4.1.3. 5C: Many-to-Many Mapping

Chromosome Conformation Capture Carbon Copy, also called 5C, maps interactions among many regulatory loci at the same time. Post-3C cross-linking and ligation, 5C employs a multiplexed ligation-mediated amplification using primers pairs that anneal across 3C-ligated junctions and can be paired with microarray or sequencing. For example, 10,000 5C primers can generate up to 25 million distinct chromatin interactions [43,125].

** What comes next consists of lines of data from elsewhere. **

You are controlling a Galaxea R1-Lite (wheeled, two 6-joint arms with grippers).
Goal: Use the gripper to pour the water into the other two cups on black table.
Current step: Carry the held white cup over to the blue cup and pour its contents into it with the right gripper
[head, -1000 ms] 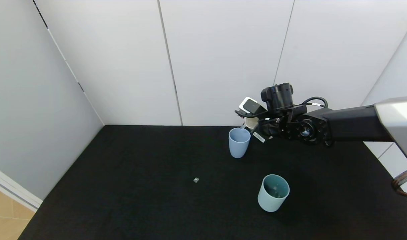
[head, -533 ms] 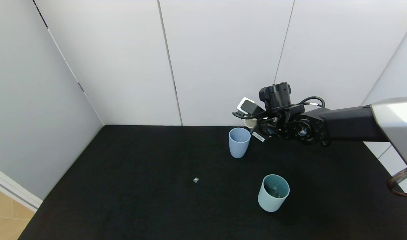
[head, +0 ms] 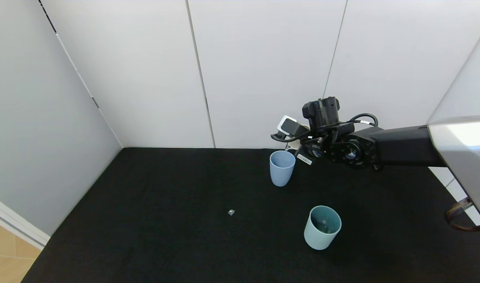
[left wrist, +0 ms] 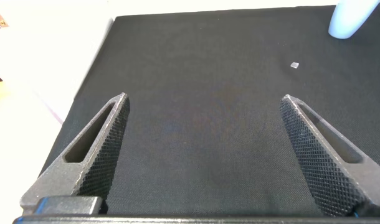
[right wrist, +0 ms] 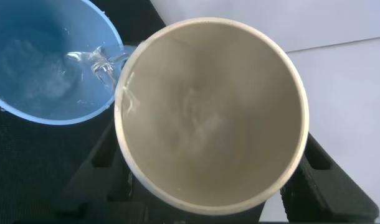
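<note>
My right gripper (head: 297, 147) is shut on a cream-beige cup (right wrist: 212, 115), held tilted just beside and above the rim of the periwinkle blue cup (head: 282, 168) at the back of the black table (head: 165, 236). In the right wrist view my gripper (right wrist: 215, 171) holds the cream cup's sides. A thin run of water (right wrist: 101, 62) goes from its lip into the periwinkle cup (right wrist: 47, 62), which holds water. The teal cup (head: 322, 227) stands upright nearer the front right. My left gripper (left wrist: 205, 97) is open and empty above the table.
A tiny grey speck (head: 231, 212) lies mid-table, left of the teal cup; it also shows in the left wrist view (left wrist: 294, 65). White wall panels close the back and sides. The table's left edge drops to a tan floor (head: 4, 263).
My right gripper has shifted slightly left and up with the cream cup. Less of the cup shows in the head view. Both standing cups have not moved.
</note>
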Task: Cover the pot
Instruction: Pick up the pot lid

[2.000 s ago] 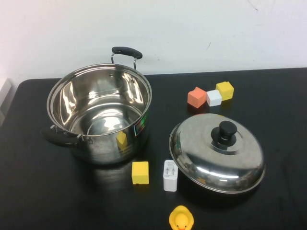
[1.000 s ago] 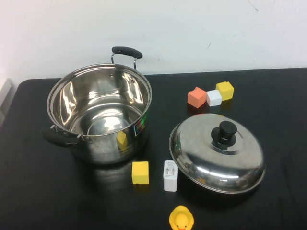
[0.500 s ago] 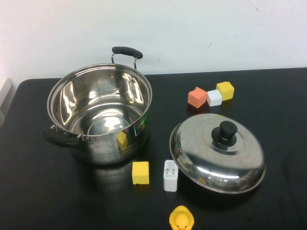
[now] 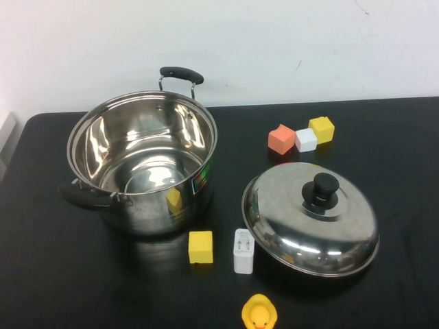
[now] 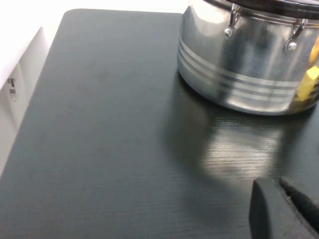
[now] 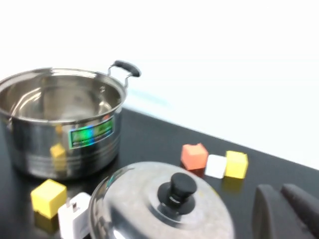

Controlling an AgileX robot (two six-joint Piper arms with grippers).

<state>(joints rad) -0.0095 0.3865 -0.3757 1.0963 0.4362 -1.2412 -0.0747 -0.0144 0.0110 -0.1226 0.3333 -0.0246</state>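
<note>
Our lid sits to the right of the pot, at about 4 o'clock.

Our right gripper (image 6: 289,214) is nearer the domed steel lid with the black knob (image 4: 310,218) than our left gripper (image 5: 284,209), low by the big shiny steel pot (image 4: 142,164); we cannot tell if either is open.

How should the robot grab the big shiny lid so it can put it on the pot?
Best by the black knob on top of the lid, coming straight down. The dome lies flat on the table, so its rim gives little to pinch, while the knob stands up. The right gripper, near the lid, looks the handier; the left gripper sits beside the pot.
</note>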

5C-seq has shown that long-distant spatial configuration disproportionally mediates gene expression in mammalian cells [126]. A study of the impact of neuronal activity on 5C chromatin loop architecture in cortical neurons revealed that activity-dependent gene expression correlated with 3D interaction frequencies of their promoters with distal enhancers marked by H3K27 acetylation [127]. Engagement of activity-induced de novo loops anchored at activity-dependent enhancers significantly increased gene expression, while the overall complexity and size of 3D interactions correlated with temporal expression of activity-dependent genes. Additionally, activity-regulated looped enhancers enriched for risk variants associated with psychiatric disorders. These results indicate that activity-regulated enhancers can impact adaptive gene expression responses to environmental changes. Since dysregulation in activity-dependent signaling has been previously associated with neurodevelopmental disorders, such as the autism-spectrum disorder [128], risk variants at activity-regulated enhancers could increase maladaptive responses and vulnerability to psychiatric traits.

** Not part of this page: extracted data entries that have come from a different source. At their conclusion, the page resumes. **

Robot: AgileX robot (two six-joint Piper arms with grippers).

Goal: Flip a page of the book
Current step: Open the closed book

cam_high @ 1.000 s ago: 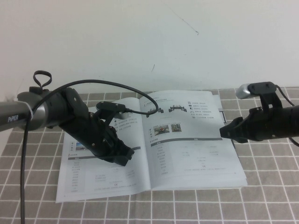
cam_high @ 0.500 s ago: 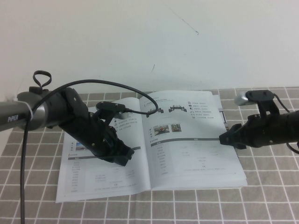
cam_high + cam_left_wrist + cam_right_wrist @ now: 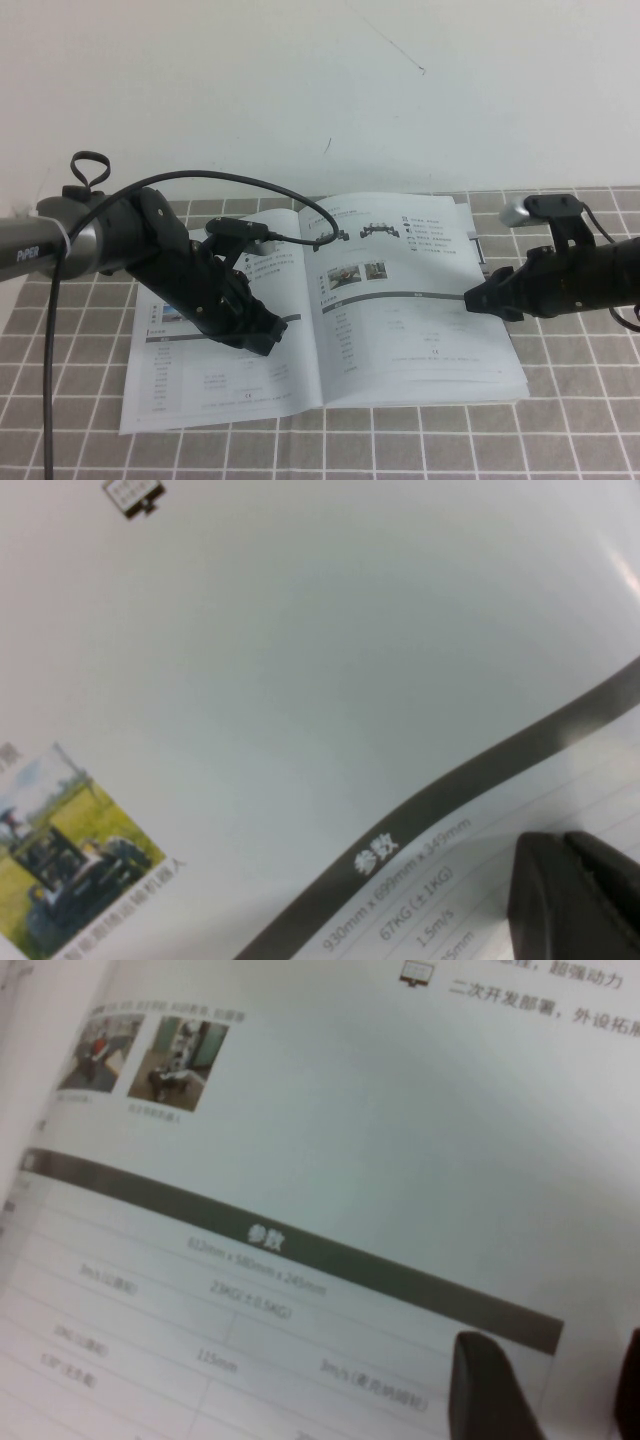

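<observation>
The book (image 3: 215,385) lies open on the checked cloth. My left gripper (image 3: 262,340) is shut and its tips rest on the left-hand page, just below the grey bar; the left wrist view shows its closed fingers (image 3: 575,900) on the table lines. The page (image 3: 405,310), on the right side, has two black chassis, two small photos and a grey-barred table. My right gripper (image 3: 478,299) is open, low over that page's outer edge beside the grey bar (image 3: 300,1245). One of its fingers (image 3: 490,1390) is over the table rows, the other at the picture's edge.
A grey-and-white checked cloth (image 3: 580,400) covers the table in front of a white wall. The left arm's black cable (image 3: 230,180) loops over the book's left side. A stack of further pages (image 3: 510,375) lies under the right-hand sheet.
My right gripper has come down and a little leftwards, closer to the right page's outer edge. The left arm and the book have not moved.
</observation>
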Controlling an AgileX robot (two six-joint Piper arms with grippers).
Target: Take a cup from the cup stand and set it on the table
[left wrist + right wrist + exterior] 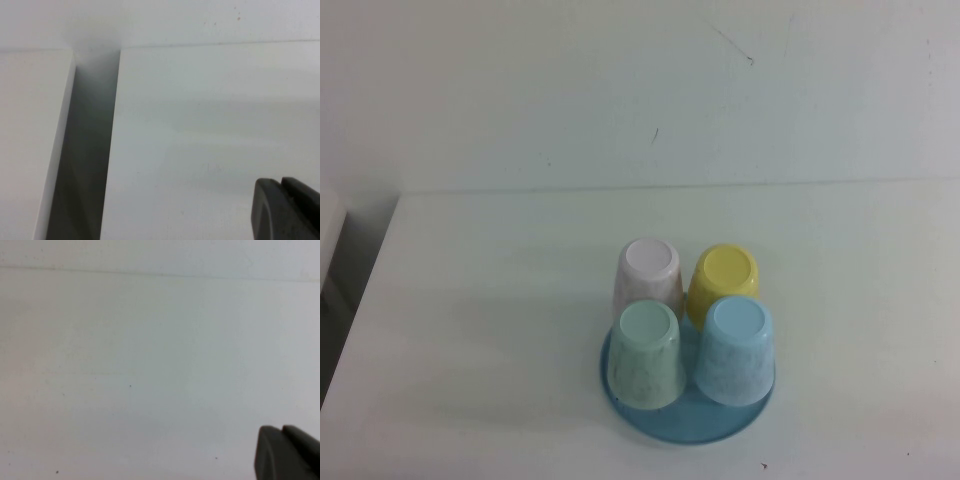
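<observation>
A: Where is the cup [736,352] you want?

B: You'll find it upside down on the cup stand [687,426], at the front right as the raised camera sees it. It is light blue and speckled, with its flat base facing up.

A: What else sits on that stand?

B: Three more cups, all upside down. The green cup [647,356] stands just beside the blue one at the front left, the yellow cup [723,280] is behind the blue one, and the pink cup [649,277] is behind the green one. Only the blue rim of the stand shows around them; you cannot see the pegs under the cups.

A: And where is the stand?

B: On the white table [480,330], right of the middle and close to the near edge.

A: Where are your two grippers?

B: Neither shows from above. The left gripper [282,186] appears only in its own wrist camera, clenched with nothing between the fingers, hanging over bare table near a gap at the table's edge. The right gripper [282,432] shows only in its own wrist camera, also clenched and holding nothing, over plain white table.
</observation>
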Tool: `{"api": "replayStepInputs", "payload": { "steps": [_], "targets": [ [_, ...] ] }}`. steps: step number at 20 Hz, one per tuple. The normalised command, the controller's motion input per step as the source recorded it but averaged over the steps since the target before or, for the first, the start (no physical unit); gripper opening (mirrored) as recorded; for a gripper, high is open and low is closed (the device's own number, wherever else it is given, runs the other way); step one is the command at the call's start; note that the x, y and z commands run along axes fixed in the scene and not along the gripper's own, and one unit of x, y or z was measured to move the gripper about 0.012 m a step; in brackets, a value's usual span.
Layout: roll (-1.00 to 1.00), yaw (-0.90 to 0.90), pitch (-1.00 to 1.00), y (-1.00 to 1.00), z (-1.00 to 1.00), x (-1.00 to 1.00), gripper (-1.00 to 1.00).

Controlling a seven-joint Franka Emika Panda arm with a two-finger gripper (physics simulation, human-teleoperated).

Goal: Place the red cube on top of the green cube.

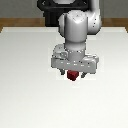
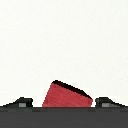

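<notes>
Red matte solid cube (image 1: 73, 75) sitting lower-centre of ext view, betw fingertips | gripper (image 1: 73, 75) spread open, straddling it, pads not seen touching | wrist view: cube (image 2: 66, 95) lying centred but skewed to fingers (image 2: 20, 103) | green cube not showing

The white table (image 1: 25, 75) lies bare on all sides of the arm, giving open passage in every direction. The only object near the gripper (image 1: 73, 75) is the red cube (image 1: 73, 75), positioned between its fingers.
</notes>
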Motion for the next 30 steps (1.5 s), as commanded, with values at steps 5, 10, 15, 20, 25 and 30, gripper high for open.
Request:
{"api": "replayStepInputs", "payload": {
  "steps": [5, 10, 15, 20, 25, 30],
  "targets": [
    [0.0, 0.0, 0.0, 0.0, 0.0, 0.0, -1.0],
    [0.0, 0.0, 0.0, 0.0, 0.2, 0.0, -1.0],
    [0.0, 0.0, 0.0, 0.0, 0.8, 0.0, -1.0],
    [0.0, 0.0, 0.0, 0.0, 1.0, 0.0, -1.0],
    [0.0, 0.0, 0.0, 0.0, 0.2, -0.4, -1.0],
    [0.0, 0.0, 0.0, 0.0, 0.0, -0.8, -1.0]
  ]
}}
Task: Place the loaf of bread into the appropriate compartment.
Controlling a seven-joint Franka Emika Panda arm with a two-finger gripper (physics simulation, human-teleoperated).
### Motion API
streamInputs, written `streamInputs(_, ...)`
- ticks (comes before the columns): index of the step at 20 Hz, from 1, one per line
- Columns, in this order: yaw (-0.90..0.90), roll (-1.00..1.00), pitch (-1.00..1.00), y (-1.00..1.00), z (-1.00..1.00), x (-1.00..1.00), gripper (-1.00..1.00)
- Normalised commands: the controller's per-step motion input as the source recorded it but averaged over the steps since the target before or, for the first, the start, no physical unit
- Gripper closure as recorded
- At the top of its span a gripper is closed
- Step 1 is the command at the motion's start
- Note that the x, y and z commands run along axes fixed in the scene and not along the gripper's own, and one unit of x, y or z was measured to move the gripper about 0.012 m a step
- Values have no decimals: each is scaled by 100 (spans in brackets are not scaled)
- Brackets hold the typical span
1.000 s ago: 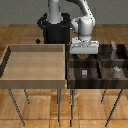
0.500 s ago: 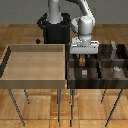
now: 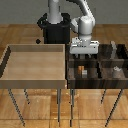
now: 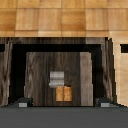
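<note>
The white Franka arm's claw (image 3: pixel 83 56) hangs over the dark-brown four-part wooden bin (image 3: pixel 97 82), above the far cell on the exterior view's left side of that bin. In the wrist view its two grey fingertips (image 4: pixel 21 103) stand wide apart at the two sides of the picture with nothing between them, so the claw is spread and grips nothing. The tiny brown, roughly cube-shaped loaf of bread (image 4: pixel 63 93) lies on the dark wooden floor of a compartment (image 4: pixel 37 75), just beside a small low grey cube (image 4: pixel 57 78); the two look to be touching or nearly so, though the render is too coarse to be sure. In the exterior view the loaf (image 3: pixel 82 71) shows as a small brown block beside the grey cube (image 3: pixel 80 67), in the bin's left part just under the claw, but the blur hides exactly which side of the divider it sits on. A taller grey shape (image 3: pixel 113 49) stands in the far right cell, and another small grey piece (image 3: pixel 115 69) sits in the near right cell. To the exterior view's left of the bin stands the light tan undivided wooden tray (image 3: pixel 35 79), both carried on thin metal legs over the wooden plank floor (image 3: pixel 20 35).
</note>
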Motion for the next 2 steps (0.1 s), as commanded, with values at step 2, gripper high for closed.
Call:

Using 5C-seq to generate a CTCF connectome showed that most gene-enhancer connections anchored by CTCF in pluripotent cells are lost during embryonic differentiation and neural lineage-commitment [129]. As such, depletion of CTCF in postmitotic neurons led to learning and memory loss and disrupted long-range interactions with synapse related genes, while CTCF binding sites are often associated with risk variants for neuropsychiatric diseases [130,131]. Yin Yang 1 (YY1), another major chromatin architect-like CTCF, generally nests within constitutive CTCF frameworks. Knocking down YY1 in NPCs led also to chromatin loop ablation at several enhancer-promoter sites correlating with alterations in expression of neurodevelopmentally-important genes [129]. Together, these studies suggest that aberrations in chromatin architecture and mutations at distal regulatory loci can disrupt long-range gene interactions, while some physical interactions can get permanently lost during neurodevelopment.

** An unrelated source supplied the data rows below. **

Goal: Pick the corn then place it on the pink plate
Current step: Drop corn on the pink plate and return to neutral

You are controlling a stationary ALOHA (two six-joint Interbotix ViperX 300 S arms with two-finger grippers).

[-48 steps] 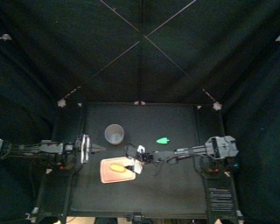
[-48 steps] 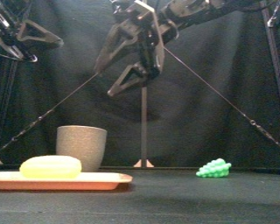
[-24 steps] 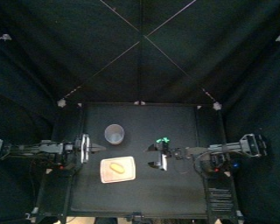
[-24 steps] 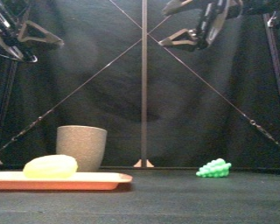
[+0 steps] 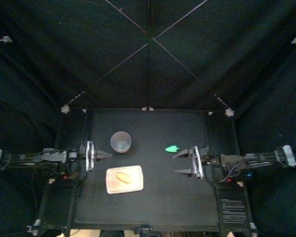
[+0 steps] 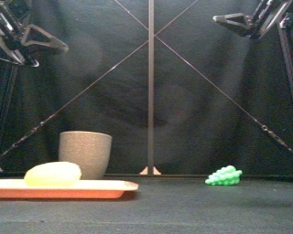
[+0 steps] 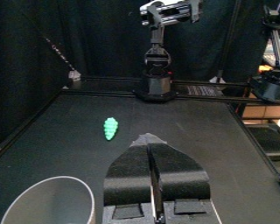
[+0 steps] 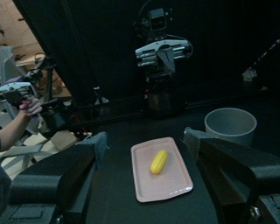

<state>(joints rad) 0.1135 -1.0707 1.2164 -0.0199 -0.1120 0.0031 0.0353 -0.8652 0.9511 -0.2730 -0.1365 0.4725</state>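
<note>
— Where's the corn (image 5: pixel 118 176)?
— It lies on the pink plate (image 5: pixel 132 186) at the table's front left, well apart from both grippers.
— The right gripper (image 5: pixel 184 159)?
— It hovers to the right of the plate, jaws spread wide and empty.
— The left gripper (image 7: pixel 150 142)?
— It sits at the left edge, jaws pressed together and holding nothing.

Your booth is dim, and the black curtains (image 5: pixel 148 56) swallow most of the light. In the top view, the flat pink tray (image 5: pixel 130 186) between 6 and 7 o'clock is the brightest spot. In the front view, the yellow toy corn (image 6: pixel 51 174) glows at 8 o'clock. In the right wrist view, the pale room (image 8: pixel 20 52) beyond the booth looks brightest.
</note>
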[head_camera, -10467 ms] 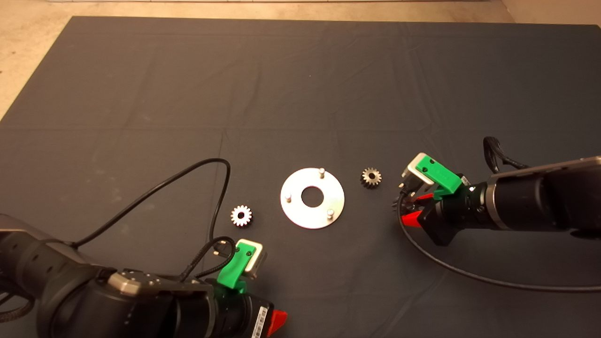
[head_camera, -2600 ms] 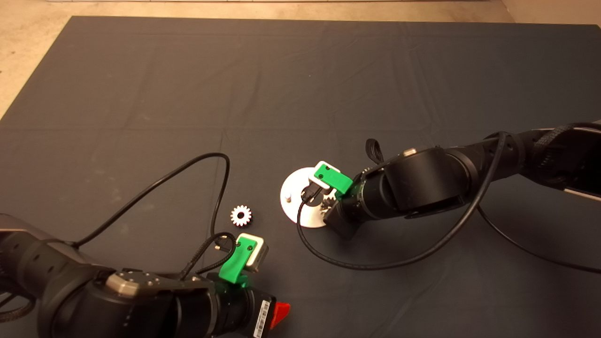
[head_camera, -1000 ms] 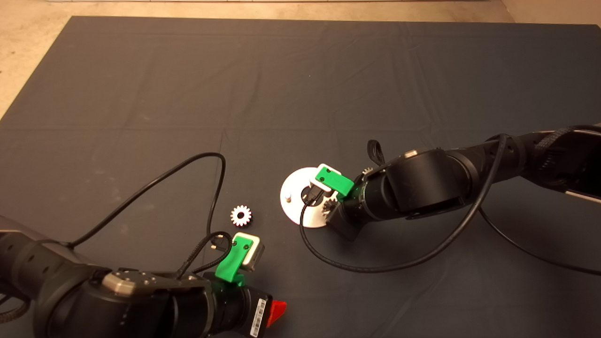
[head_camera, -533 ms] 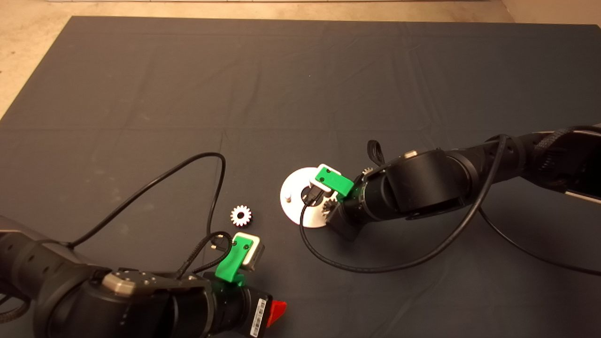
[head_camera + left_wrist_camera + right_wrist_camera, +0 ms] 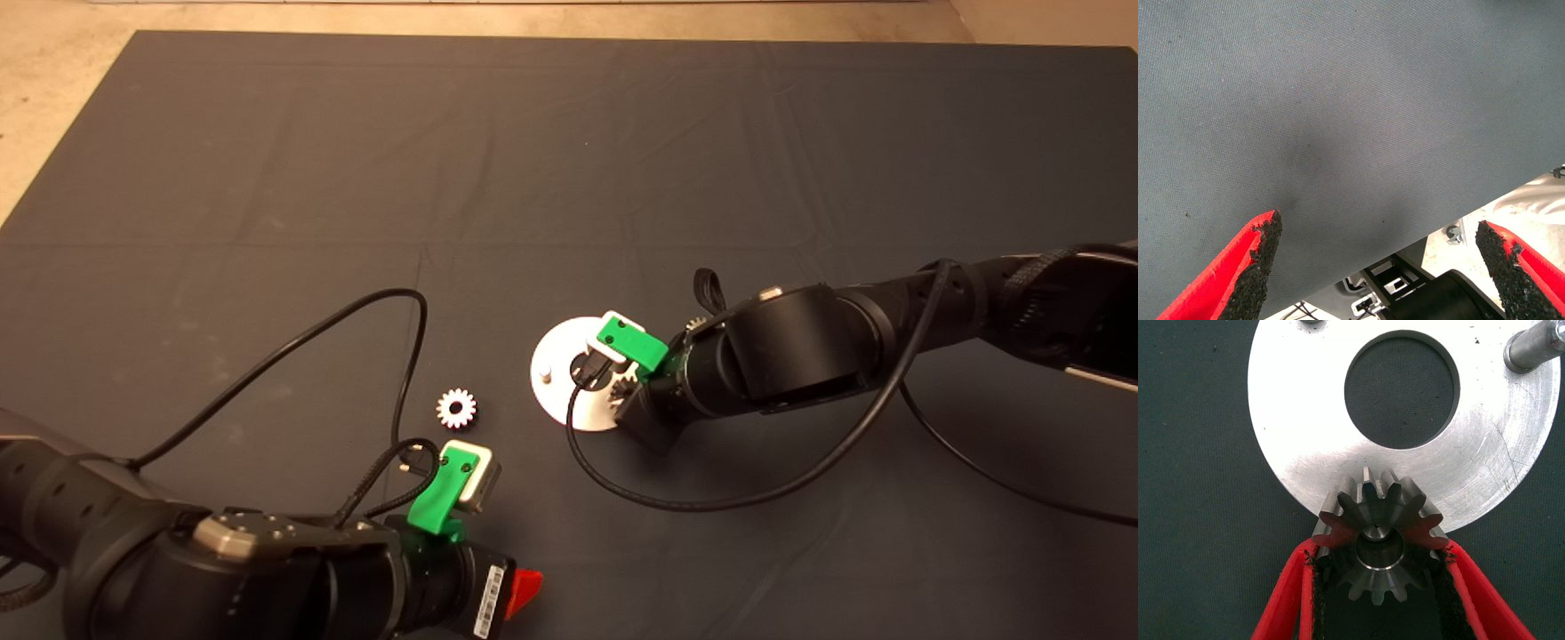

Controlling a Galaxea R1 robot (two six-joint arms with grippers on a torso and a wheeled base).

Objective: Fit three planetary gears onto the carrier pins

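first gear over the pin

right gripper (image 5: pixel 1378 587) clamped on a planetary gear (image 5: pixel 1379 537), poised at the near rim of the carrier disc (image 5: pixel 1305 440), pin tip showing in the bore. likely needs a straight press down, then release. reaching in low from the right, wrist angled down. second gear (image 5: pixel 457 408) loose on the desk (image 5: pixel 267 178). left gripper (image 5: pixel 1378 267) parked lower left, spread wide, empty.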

4.1.4. Hi-C: All-to-All Mapping

Hi-C provides an unbiased genome-wide mapping of all the genomic loci paired with high throughput sequencing. Briefly, cells are cross-linked with formaldehyde that results in covalent links between 3D-interacting chromatin fragments. Chromatin is digested with restriction enzymes and 5′-overhangs are filled. This is followed by addition of biotinylated residues and ligation, after which biotin-fragments are enriched with streptavidin beads and Hi-C libraries are constructed and sequenced. This technique was used to validate compartmentalization of human genome into A/B sections within the nucleus, where A is open, active, and accessible compared to B [44].
Topology maps of human corticogenesis from distinct postmortem frontoparietal regions including cortical plate (comprising postmitotic neurons) and germinal zone (with mitotically active neural progenitors) of mid-gestational fetuses were generated using Hi-C [132]. Integrating the Hi-C interactome with enhancers that had human-specific H3K27ac or H3K4me2 epigenetic gains during cerebral corticogenesis showed approximately 65% of enhancers did not interact with their adjacent genes. Moreover, 40% of genes, involved in regulating human-specific cognitive traits and risk for intellectual disabilities, interacted with enhancers in a region-specific manner. These findings demonstrated the importance of generating tissue- and cell-type specific topological maps. Likewise, Hi-C studies have demonstrated that complex disease risk loci at non-coding regions often influence distal gene expression by engaging 3D interactions in a neural lineage-specific manner [132,133]. Thus, it is important to investigate epigenetic interactions during distinct stages of neurodevelopment in a cell-type specific manner, in addition to measuring end-point differences in the diseased-states.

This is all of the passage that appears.